Before I could give Anna any words of wisdom of my own, I realized that she had already stowed her luggage and was waiting with her best friend to hop on the bus. Barely giving me time to give her a final kiss, Anna slipped aboard beside the after-school teacher, who was laden with a guitar and a mesh bag of balls. With a line of parents flanking both sides of the bus, we stood and waved as the teachers did their final headcounts. Anna’s face grew graver the longer the bus stood motionless, finally a few tears slipped down her cheeks. Her friend began to cry, too. But when the bus finally lurched into motion, Anna bravely clutched her Raggedy Ann doll, gave a last wave and then didn’t look back.

Along with the sixty other students from the first, third, and fourth grades, Anna was headed for škola v přirodě, “school in nature.” For most first graders like Anna, this trip would be an initiation into the Czech rite of passage of spending a week away from home with her school class. The trip differs from school to school and even from teacher to teacher. While some Czech friends claim their children actually worked in textbooks during the week, others reported that their children’s week away had focused on outdoor physical play and cultural education, such as a ropes course and tours of historic regional spots like castles, bell towers and churches.

Anna’s class was to be lodged in a large mountain cottage in the Krkonoše Mountains. During the stay, three classroom teachers were supervising the children as well as one after-school teacher, plus the staff at the accommodation. We’d paid CZK 3,800 for the week, which included food and board. The children were to sleep four to a room, and Anna had already agreed with several friends to share a room together. We’d received a detailed list of what to pack, including clothes and textbooks, as well as personal items like games and small toys. Spring weather in the mountains is unpredictable, and Czechs typically dress their children on the warm side, so the list included everything from winter coats and rain boots to a pair of shorts, sunglasses and a sunhat. We were also instructed to give the children pocket money for the canteen where they could buy drinks and snacks.

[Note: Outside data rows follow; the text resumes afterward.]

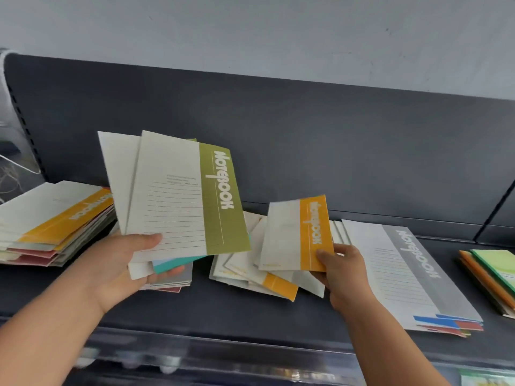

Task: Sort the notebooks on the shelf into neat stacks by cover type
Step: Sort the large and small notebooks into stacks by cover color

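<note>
Your right hand [341, 270] pinched the small orange-band notebook [298, 235] by its lower right corner, long axis pointing away from you, just above the loose orange-band pile [262, 280] lying directly beneath and to its left. Your left hand [122, 263] clamped a fanned bundle topped by the olive-band notebook [184, 196], thumb across the cover. No bins showed; the shelf [223, 310] carried a mixed stack [53, 215] far left and a grey-band stack [409, 274] to the right.

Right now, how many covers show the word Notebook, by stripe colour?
Orange: 2, the orange notebook in the right hand and the left stack top.
Olive green: 1, the olive notebook in the left hand.
Grey: 1, the grey notebook atop the right stack.
Total: 4
</note>
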`<state>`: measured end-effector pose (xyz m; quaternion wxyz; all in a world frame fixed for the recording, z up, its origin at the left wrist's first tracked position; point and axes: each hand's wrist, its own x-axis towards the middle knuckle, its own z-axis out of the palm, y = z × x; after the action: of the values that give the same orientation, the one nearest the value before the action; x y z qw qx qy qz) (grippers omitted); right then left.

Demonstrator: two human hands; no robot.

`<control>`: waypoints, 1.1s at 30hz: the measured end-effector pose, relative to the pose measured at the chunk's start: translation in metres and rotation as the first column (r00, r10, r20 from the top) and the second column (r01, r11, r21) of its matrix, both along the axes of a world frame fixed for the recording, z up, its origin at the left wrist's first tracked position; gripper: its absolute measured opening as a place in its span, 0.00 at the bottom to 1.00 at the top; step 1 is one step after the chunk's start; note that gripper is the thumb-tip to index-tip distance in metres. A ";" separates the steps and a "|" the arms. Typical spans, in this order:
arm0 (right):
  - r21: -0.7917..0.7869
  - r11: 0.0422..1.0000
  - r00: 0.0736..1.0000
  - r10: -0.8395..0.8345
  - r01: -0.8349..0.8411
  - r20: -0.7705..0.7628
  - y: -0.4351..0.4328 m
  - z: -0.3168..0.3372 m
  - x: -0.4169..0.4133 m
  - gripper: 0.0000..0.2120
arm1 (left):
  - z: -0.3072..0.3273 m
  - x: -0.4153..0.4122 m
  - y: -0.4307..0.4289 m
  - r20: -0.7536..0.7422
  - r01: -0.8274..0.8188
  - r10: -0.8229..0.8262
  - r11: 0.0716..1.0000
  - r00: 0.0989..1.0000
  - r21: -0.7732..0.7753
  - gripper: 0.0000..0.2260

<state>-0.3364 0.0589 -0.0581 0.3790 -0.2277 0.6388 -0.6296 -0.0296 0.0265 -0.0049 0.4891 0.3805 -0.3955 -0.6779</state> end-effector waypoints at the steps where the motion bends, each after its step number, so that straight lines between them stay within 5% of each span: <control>1: 0.041 0.999 0.999 0.009 -0.007 -0.050 -0.001 -0.003 0.004 0.11 | 0.001 0.005 0.000 -0.007 -0.010 0.010 1.000 1.000 0.000 0.19; 5: 0.219 0.975 0.936 0.117 -0.044 -0.333 -0.002 0.001 0.023 0.10 | 0.001 0.013 0.001 -0.017 0.039 -0.039 0.999 0.999 0.035 0.23; 7: 0.280 0.959 0.825 0.191 -0.041 -0.533 0.000 0.008 0.033 0.15 | -0.001 0.011 0.002 0.006 0.079 -0.079 0.995 0.997 0.053 0.21; 10: 0.215 0.975 0.725 0.193 -0.063 -0.662 0.005 0.015 0.048 0.19 | -0.003 0.005 0.002 0.056 0.116 -0.121 0.990 0.991 0.080 0.18; 12: 0.175 0.967 0.803 0.253 -0.187 -0.540 0.010 0.023 0.060 0.15 | -0.004 0.000 0.002 0.081 0.150 -0.158 0.985 0.984 0.088 0.19; 14: 0.140 0.932 0.895 0.362 -0.336 -0.261 0.019 0.030 0.072 0.15 | -0.006 -0.006 0.004 0.100 0.193 -0.201 0.977 0.974 0.088 0.18; 16: 0.092 0.896 0.900 0.437 -0.435 0.007 0.029 0.035 0.078 0.14 | -0.006 -0.012 0.007 0.113 0.230 -0.239 0.969 0.964 0.084 0.17; 18: 0.053 0.890 0.888 0.446 -0.453 0.107 0.041 0.034 0.077 0.11 | -0.007 -0.018 0.010 0.118 0.277 -0.284 0.958 0.951 0.074 0.17; 25: -0.038 0.965 0.964 0.262 -0.260 0.046 0.084 0.029 0.070 0.12 | -0.013 -0.043 0.029 0.046 0.362 -0.365 0.930 0.930 0.064 0.15; 29: -0.085 0.986 0.990 0.139 -0.140 -0.015 0.101 0.030 0.064 0.12 | -0.019 -0.052 0.042 -0.113 0.439 -0.428 0.893 0.897 0.100 0.16; 33: -0.095 0.989 0.993 0.114 -0.118 -0.040 0.114 0.031 0.053 0.13 | -0.017 -0.059 0.056 0.067 0.523 -0.524 0.852 0.849 0.041 0.20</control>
<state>-0.2836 0.1731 -0.0271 0.3922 -0.2936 0.5996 -0.6328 -0.0889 0.0823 -0.0221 0.2667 0.2890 -0.4953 -0.7746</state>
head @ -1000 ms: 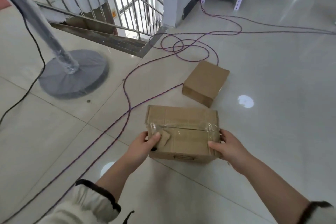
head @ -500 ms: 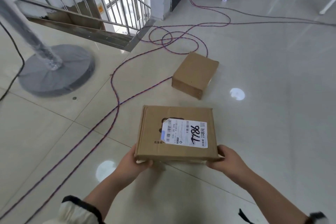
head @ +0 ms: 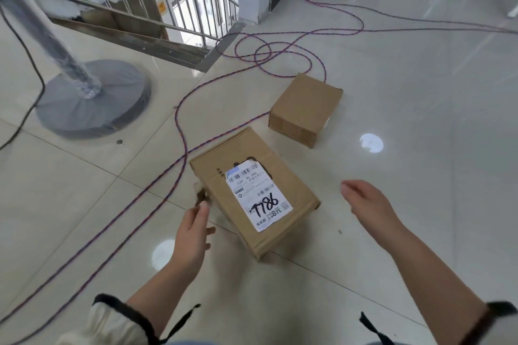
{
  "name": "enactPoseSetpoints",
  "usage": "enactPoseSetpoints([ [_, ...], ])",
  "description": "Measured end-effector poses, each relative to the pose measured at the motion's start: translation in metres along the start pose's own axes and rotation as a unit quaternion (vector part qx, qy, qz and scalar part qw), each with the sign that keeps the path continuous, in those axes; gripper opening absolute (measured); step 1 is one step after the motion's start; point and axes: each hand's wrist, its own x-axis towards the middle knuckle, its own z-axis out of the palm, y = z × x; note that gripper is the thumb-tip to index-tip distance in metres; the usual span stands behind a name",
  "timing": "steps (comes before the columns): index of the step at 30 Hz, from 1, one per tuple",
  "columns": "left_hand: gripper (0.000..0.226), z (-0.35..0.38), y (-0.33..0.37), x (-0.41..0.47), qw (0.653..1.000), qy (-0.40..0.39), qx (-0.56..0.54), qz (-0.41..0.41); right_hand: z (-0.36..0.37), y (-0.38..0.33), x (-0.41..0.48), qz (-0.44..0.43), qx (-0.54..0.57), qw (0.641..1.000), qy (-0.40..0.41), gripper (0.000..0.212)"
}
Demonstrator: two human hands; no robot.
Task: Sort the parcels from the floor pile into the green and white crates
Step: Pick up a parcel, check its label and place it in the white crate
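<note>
cardboard parcel (head: 252,193), label up, is skewed at the frame's centre with no grip on it, left hand (head: 193,230) loose-fingered just beside its left edge, right hand (head: 367,204) spread open apart at right, so clasp both long sides squarely before lifting.

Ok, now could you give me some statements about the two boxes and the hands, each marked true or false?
1. The right hand grips the labelled box. False: it is open and clear of the box.
2. The label faces up. True.
3. The far box also has a label on top. False: its top is plain cardboard.
4. A purple cable lies on the floor near the boxes. True.
</note>
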Motion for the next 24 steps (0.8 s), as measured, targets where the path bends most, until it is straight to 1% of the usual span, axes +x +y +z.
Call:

I knew that škola v přirodě was an exciting and special part of every Czech school year. Still I couldn’t wrap my head around the idea that Anna was now ready to participate. Although she’d happily attended several years of summer day camps and was quite independent when she stayed with her babička, this was the first time she’d be away for seven days. I wondered about simple things like how she would wash her hair and pull it back in the morning and how she would managing the care of her own bathroom hygiene. Not to mention how she’d handle being homesick without family around to comfort her. Having one teacher to care for the needs of twenty first-graders seemed a giant responsibility. When I expressed my hesitation to Anna’s teacher, she misunderstood my concerns as wondering how I’d survive the week without Anna as my right-hand helper, instead of me wondering how Anna would survive without us.

As I chatted with my neighbors and other Czech mothers whose children had already experienced škola v přirodě, they encouraged me to relax. One teacher friend with many years of experience chaperoning school overnight trips told me that it was good that Anna’s first-grade class would go with the older classes. Everyone helps the first-graders; it’s just the way it always is. Still, she confessed that she and her husband hadn’t known whether to send their son when he was in first grade because he’d been such a homebody. In the end, he’d gone and had returned, if not elated, at least none the worse for wear. Another mother told me that her daughter’s class always went by themselves and that was a great bonding experience. Other mothers reminded me to mail postcards to Anna from our family, one-a-day, and to mail the first one at least a day before the trip. Last year, one mother’s son had been the only child not to receive a letter until the second day. He’d been gravely disappointed. Although I’d sent Anna with self-addressed stamped envelopes for writing home as the teacher had instructed, stupidly it’d never occurred to me that I’d need to write her too.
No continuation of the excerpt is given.